Power acknowledged such measures would be “fundamentally undemocratic,” but, she said, “it’s essential that some set of principles become the benchmarks rather than deference to people (in Israel and the Palestinian Authority) who are fundamentally, politically destined to destroy the lives of their own people, and by that I mean what (columnist) Tom Friedman has called ‘Sharafat.’ “

Egregious equivalence between then-Israeli Prime Minister Ariel Sharon and arch-terrorist Yasir Arafat aside, Power’s ever-present inclination to intervene on behalf of “some set of principles” — her own — is just one of the things that should give pause to lawmakers as they consider her elevation in the national security hierarchy.

Milbank, however, says raising such flags impugns her patriotism, and is therefore wrong.

I wonder how “patriotism” became the fulcrum of Milbank’s argument in the first place. If, as it seems eminently fair to say, Power seeks to strengthen global government at the U.N., she is also simultaneously seeking to weaken the sovereign powers of the US. Does such a policy belong under the rubric of “patriotism”? Perhaps we denizens of what some describe as “post-America” should be discussing whether a “globalist” can also be a “patriot.” Then again, that might take us too close to clear definitions of globalists and patriots. As Saul Alinsky (and Lenin before him) knew, clarity impedes the advance of radicalism (read: globalism, collectivism, totalitarianism, Marxism …).

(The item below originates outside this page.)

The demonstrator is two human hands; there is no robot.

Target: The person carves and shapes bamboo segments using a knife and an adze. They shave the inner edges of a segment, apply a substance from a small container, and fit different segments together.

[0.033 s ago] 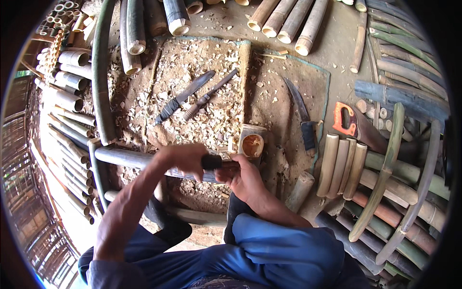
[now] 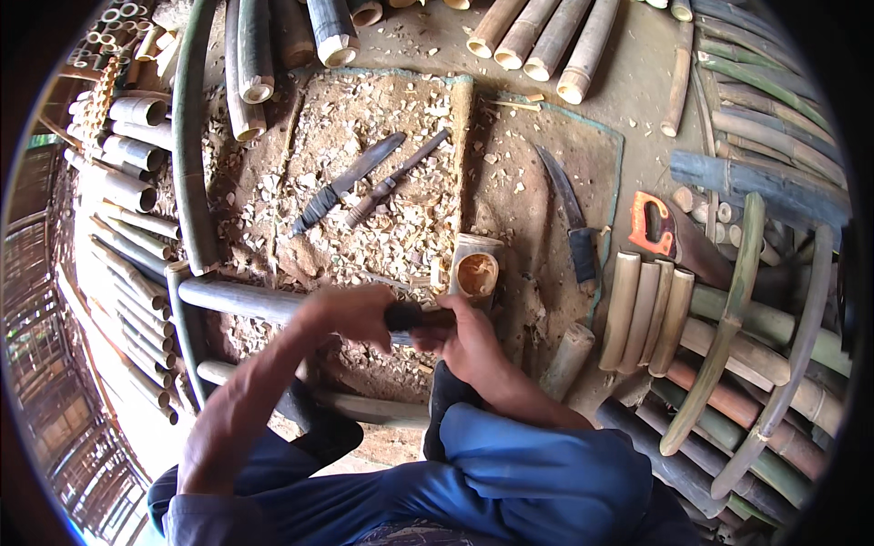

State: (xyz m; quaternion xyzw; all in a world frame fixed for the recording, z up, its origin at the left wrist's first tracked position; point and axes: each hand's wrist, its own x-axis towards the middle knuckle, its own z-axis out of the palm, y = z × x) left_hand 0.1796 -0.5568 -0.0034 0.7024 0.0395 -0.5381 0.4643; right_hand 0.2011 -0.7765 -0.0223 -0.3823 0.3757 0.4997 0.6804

Better to keep everything fuzzy, either on purpose or as a conditioned reflex, and offer globalists such as Power a refuge from criticism in “patriotism.”

“Critics of Power won’t get far simply by saying they disagree with her philosophy because it closely tracks that of the president,” Milbank wrote.

This is probably true. This is the conservative case against global government, and the case for American sovereignty and the Constitution. Not incidentally, both American sovereignty and the Constitution are undermined by boosting the powers of the U.N., which is something globalists such as Power support. That’s a non-impugning fact.

As our woman in Turtle Bay, Samantha Power would be in a unique position to further such policies. These might include, as she suggested in 2004 on C-SPAN, re-inventing the Security Council without Russia, China (due to their human rights abuses) and the United States, which she critiqued as “a by-passer of international law and international institutions.” She also supports a U.N. standing army “at the disposal of the (U.N.) secretary general” to deploy in “humanitarian” causes, which she describes as “genocide prevention, or nation-building, postwar occupation, or reconstruction.”

Such an army wouldn’t have to include Americans, she said. “There are a number of countries that … do seem to be ready to put troops on the line on behalf of things that don’t directly implicate their national interests because they have … a sense of their nations as being a part of a global community.”

Do Americans have that global-community sense? I doubt it. Indeed, the obstacle to an army for the secretary general is what Power called “domestic politics” in pesky “member states.” What she dismisses as “domestic politics,” of course, sounds like stirrings of patriotism to me.